7 x 8 3/4 in. photograph on 8 x 10 in. cardstock mount (toning, staining, spotting, and wear and bits of loss to edges and corners of print; mount with heavy staning, soiling, several pinholes, and wear to edges and corners). Titled and copyrighted by Locke in the negative. Verso with several inscriptions and stamps, including handstamp for "A.A. Coburn, Agent, D[ea]dwoo[d], S.D., Fr[ank]lin Hot[e]l Corner."

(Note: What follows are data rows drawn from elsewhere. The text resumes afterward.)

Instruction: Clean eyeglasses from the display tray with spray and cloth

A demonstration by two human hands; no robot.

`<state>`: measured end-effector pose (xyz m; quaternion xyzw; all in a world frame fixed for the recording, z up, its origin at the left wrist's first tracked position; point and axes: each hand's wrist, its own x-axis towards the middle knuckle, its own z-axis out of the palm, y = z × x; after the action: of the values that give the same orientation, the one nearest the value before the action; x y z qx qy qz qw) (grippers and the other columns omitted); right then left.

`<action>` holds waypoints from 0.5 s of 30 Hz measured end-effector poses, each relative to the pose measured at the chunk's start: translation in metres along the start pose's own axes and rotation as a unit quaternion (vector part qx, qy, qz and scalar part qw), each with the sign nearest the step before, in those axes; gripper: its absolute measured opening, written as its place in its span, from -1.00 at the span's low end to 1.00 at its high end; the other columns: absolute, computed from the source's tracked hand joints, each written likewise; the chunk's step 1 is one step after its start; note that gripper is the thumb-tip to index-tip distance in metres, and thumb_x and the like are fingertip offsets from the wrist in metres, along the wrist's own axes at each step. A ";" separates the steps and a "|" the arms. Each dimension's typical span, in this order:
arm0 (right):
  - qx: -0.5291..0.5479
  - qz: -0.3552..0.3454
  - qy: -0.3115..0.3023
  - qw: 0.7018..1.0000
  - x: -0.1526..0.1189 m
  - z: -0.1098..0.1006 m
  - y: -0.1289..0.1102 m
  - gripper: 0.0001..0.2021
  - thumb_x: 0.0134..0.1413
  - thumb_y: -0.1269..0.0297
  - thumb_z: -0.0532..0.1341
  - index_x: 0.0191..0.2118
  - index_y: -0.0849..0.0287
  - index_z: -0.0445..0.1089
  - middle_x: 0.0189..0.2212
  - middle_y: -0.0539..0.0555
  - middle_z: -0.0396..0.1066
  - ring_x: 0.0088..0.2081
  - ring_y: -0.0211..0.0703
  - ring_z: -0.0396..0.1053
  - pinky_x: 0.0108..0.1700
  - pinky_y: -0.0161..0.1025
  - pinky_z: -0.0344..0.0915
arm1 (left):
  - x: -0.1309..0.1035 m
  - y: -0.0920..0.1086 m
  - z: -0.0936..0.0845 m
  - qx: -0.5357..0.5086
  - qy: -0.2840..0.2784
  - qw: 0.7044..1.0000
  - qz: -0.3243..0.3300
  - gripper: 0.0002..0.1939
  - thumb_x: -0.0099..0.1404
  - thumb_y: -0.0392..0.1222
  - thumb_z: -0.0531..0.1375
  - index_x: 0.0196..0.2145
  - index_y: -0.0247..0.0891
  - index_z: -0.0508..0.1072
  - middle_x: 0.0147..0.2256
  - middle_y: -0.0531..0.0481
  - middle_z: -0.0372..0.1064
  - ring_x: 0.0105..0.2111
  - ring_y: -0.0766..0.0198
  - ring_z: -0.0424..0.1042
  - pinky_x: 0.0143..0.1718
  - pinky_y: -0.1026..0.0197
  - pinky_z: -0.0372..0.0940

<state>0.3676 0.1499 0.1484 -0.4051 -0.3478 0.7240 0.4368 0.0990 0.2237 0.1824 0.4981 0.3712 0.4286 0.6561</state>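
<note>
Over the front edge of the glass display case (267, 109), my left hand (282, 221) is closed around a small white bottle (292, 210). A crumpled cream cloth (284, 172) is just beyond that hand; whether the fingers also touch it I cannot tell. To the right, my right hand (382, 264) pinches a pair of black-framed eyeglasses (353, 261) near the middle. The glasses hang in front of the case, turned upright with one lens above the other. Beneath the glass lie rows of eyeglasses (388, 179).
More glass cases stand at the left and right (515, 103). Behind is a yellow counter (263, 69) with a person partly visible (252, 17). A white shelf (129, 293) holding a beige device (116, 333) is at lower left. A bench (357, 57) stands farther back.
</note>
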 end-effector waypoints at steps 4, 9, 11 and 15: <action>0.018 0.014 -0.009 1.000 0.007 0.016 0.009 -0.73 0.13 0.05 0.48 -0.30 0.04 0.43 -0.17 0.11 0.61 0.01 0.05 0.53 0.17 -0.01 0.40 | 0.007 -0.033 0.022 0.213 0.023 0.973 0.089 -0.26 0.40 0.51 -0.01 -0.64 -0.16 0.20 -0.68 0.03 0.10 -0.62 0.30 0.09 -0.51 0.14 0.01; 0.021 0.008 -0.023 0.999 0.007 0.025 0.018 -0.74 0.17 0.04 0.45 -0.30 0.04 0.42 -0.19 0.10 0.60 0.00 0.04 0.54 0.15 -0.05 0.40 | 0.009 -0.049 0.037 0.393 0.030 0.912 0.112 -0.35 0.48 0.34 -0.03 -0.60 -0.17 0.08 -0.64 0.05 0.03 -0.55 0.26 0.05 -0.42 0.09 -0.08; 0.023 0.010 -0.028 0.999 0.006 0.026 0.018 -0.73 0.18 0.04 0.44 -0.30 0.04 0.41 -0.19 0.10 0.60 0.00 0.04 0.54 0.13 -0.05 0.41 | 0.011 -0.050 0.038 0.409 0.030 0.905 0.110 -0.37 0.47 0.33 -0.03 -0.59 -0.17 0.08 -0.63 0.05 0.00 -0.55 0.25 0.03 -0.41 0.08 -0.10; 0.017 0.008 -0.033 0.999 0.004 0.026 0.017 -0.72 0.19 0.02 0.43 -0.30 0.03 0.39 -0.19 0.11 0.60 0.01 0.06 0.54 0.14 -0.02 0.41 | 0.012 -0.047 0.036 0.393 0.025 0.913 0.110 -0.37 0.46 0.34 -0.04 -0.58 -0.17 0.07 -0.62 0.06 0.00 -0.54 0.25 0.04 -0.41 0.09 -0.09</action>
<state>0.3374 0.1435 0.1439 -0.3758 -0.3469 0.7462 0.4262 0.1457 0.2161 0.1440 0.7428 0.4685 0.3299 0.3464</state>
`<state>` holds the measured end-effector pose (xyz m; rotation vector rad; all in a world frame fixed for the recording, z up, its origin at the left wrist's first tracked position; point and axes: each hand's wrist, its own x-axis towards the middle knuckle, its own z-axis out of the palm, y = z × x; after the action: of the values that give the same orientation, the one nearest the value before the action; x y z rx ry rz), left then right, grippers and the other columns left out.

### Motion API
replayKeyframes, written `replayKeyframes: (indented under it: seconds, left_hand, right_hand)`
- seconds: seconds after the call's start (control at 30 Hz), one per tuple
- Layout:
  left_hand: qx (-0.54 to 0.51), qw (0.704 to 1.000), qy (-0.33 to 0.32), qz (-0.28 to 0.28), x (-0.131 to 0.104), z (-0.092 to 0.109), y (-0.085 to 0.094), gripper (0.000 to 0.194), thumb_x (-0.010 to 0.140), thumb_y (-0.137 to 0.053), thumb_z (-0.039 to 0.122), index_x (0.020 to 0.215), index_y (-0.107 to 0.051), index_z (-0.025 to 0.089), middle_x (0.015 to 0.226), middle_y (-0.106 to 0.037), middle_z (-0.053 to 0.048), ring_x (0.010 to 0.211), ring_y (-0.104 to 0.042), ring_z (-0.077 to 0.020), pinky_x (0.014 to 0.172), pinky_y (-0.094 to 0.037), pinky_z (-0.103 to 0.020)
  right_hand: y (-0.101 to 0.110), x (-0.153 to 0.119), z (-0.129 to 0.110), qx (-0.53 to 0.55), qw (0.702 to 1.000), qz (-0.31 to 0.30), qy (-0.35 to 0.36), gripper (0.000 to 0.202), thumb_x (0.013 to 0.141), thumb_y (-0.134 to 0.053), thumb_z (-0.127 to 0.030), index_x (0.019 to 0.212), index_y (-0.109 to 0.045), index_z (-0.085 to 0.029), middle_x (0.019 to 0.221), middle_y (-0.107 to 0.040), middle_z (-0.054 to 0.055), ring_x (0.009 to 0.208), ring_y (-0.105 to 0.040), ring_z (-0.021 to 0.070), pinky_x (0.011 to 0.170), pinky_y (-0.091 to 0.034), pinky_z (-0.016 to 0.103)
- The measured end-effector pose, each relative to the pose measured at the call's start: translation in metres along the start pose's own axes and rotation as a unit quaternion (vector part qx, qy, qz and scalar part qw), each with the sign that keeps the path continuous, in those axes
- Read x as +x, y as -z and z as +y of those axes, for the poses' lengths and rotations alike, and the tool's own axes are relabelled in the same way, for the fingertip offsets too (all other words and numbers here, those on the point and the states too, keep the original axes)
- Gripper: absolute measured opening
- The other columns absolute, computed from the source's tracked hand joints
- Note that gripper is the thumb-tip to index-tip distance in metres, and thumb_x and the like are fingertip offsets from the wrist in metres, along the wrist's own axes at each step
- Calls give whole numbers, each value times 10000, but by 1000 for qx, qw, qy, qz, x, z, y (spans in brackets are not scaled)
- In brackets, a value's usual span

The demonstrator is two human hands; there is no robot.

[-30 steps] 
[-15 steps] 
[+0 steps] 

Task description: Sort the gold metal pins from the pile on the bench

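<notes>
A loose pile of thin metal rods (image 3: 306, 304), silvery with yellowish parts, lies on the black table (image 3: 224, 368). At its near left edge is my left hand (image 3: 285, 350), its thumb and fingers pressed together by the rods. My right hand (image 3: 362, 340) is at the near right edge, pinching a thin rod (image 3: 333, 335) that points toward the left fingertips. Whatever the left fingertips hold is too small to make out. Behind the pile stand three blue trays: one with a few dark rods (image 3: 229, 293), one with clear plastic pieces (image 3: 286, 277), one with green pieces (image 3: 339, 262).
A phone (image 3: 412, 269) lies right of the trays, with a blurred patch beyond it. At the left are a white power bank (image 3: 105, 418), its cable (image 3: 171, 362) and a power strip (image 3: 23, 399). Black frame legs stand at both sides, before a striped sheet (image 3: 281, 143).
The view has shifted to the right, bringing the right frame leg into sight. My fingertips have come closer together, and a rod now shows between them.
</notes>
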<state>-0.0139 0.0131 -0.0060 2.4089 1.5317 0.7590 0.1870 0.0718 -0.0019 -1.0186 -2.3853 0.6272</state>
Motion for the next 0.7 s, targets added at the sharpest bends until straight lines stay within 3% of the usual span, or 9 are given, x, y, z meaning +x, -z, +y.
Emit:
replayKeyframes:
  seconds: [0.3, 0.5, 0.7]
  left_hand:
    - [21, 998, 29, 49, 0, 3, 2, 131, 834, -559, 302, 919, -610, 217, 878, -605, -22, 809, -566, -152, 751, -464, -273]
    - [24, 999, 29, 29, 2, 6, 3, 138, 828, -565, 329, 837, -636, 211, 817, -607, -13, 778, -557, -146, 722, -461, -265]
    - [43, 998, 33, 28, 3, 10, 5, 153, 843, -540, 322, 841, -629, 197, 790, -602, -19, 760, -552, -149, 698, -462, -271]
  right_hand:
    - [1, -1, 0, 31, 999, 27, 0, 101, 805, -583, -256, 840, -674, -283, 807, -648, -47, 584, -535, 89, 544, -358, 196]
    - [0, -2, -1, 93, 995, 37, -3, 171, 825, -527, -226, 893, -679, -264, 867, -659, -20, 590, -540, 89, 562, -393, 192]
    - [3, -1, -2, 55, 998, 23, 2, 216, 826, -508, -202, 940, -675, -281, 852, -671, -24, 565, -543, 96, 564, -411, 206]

Perhaps no other figure is more illustrative of the wild days in Deadwood in the 1870s than Martha Jane "Calamity" Cannary (1852-1903). Her history is shrouded in uncertainty and myth. As early as 1864 her family was living in Virginia City, Nevada, and by the late 1860s she was apparently a consort of various soldiers at Forts Jim Bridger and Steel in Montana Territory. She had a propensity for dressing in men's clothes, and may have been with Crook at the Battle of Slim Buttes in 1876, dressed as such. She apparently accompanied Wild Bill Hickok, Colorado Charlie Utter and Bloody Dick Seymour when they arrived in Deadwood in June or July of 1876, and was there when Bill was murdered. By all accounts, she was a profane alcoholic, but with many likeable qualities. While never married to Hickok, she was buried next to him in Deadwood.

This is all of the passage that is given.